▶ _Activity_
After reading the lines below, count those that contain "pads" and give the count alone.

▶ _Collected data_
——————
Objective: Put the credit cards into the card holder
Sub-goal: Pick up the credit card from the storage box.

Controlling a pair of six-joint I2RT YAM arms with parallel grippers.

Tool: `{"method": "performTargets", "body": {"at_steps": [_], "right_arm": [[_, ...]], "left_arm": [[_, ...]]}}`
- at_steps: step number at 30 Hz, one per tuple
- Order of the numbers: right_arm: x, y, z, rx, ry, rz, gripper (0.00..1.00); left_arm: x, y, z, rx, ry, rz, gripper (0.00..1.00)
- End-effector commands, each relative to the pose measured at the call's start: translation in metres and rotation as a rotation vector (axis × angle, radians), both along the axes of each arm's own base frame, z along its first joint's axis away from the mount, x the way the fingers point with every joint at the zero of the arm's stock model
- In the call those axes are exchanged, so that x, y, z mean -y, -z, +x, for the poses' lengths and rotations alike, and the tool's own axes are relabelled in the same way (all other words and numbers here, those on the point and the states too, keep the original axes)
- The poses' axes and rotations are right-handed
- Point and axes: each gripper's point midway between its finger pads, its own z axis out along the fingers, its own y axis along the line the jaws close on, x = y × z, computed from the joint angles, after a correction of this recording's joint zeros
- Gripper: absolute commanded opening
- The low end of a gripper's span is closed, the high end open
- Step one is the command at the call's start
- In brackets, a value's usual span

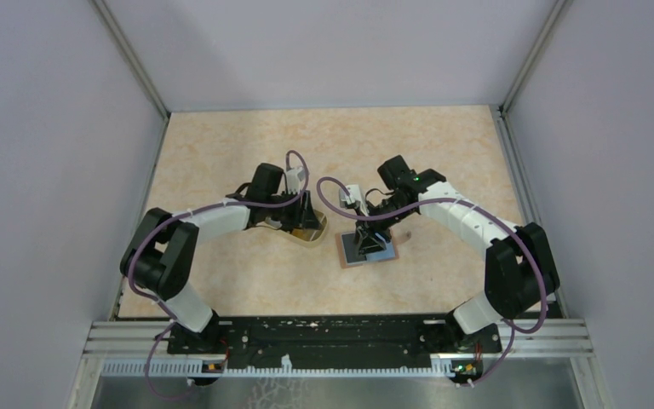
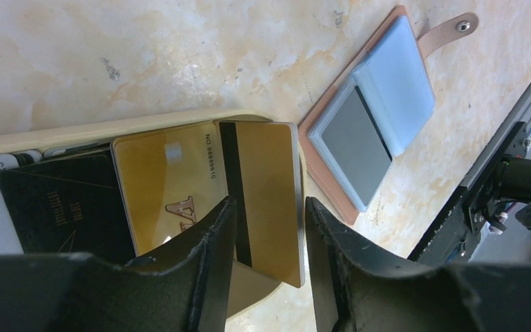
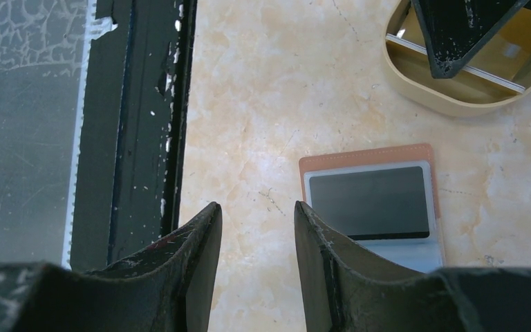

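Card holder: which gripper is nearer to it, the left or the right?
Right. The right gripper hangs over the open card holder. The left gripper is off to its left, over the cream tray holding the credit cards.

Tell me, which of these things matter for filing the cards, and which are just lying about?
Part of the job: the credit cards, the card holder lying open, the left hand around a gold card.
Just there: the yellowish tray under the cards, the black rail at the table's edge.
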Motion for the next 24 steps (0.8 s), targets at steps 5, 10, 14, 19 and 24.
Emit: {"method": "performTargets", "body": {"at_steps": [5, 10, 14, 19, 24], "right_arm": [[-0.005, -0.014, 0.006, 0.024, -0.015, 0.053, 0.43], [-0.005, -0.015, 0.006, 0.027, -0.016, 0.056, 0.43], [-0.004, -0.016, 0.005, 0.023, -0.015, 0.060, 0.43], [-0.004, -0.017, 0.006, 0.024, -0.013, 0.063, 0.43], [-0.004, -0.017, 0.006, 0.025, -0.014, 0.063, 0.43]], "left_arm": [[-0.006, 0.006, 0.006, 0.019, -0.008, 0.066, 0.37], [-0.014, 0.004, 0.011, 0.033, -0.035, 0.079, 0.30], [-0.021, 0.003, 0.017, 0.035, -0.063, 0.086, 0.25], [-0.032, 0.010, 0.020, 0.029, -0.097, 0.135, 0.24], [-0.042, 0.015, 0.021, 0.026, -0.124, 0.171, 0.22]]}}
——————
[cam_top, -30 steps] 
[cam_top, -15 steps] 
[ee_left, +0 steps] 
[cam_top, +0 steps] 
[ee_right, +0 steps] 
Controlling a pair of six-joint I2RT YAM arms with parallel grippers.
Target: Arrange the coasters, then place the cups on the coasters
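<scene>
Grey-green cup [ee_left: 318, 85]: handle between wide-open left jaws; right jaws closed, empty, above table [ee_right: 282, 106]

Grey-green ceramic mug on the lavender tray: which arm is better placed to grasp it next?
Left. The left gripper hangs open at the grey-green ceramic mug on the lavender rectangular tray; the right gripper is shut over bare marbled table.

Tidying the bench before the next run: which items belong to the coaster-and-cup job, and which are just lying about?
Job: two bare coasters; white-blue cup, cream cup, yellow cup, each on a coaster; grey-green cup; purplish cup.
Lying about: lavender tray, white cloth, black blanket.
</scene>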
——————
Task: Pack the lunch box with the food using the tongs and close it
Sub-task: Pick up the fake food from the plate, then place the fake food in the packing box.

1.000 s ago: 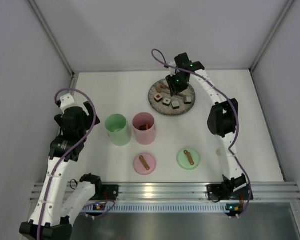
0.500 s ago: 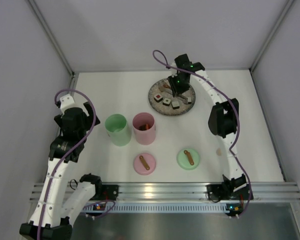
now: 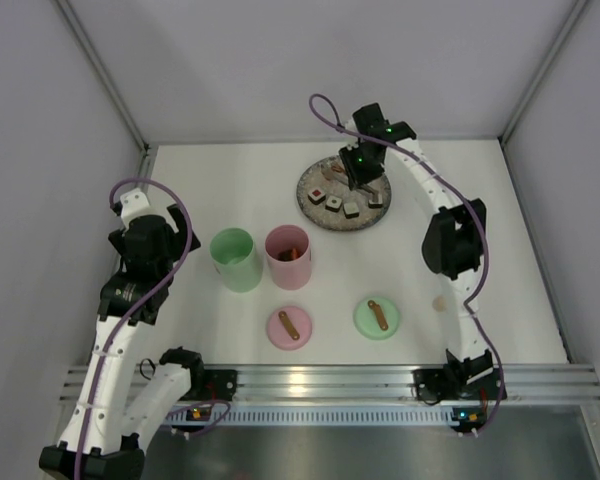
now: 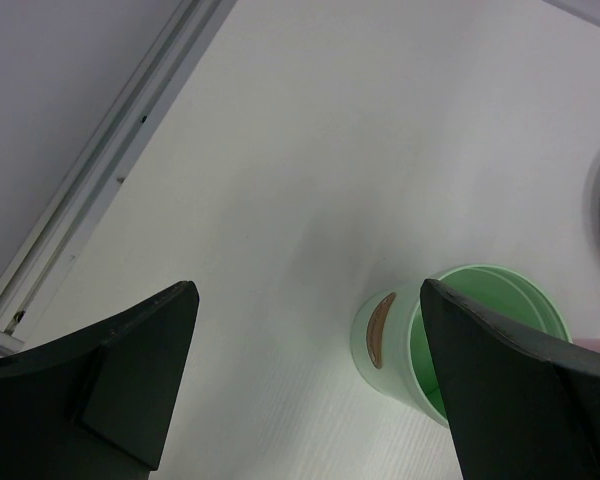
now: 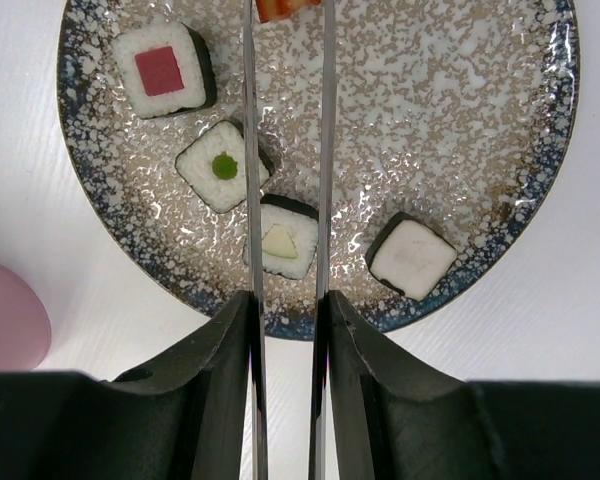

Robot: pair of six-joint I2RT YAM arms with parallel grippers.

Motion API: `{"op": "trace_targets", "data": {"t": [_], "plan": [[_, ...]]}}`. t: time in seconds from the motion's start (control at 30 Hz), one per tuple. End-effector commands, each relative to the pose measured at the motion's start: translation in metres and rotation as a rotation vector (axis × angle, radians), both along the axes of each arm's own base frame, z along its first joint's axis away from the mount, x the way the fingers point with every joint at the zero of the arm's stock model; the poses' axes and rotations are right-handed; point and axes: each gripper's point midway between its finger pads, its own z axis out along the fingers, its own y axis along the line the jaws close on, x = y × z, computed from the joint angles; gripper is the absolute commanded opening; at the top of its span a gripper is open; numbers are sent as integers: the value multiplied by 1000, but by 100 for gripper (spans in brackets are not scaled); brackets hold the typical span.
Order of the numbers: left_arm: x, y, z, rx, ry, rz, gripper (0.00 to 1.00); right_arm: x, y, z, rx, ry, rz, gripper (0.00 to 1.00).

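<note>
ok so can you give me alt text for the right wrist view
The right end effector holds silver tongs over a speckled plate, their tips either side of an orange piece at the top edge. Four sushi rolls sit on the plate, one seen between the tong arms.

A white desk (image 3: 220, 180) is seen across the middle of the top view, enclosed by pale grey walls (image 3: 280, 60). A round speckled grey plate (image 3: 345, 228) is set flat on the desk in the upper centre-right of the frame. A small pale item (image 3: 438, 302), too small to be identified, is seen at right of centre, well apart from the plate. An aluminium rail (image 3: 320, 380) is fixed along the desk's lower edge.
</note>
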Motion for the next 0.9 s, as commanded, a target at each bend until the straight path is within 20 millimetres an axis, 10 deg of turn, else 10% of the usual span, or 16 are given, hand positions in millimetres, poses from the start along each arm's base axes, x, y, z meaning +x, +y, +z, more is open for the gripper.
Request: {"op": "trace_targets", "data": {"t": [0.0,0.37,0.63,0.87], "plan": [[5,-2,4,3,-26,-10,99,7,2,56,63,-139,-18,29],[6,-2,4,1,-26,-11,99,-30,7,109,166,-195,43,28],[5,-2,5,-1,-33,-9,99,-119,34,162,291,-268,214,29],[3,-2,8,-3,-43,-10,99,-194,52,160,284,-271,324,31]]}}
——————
▶ _Result of the task_
2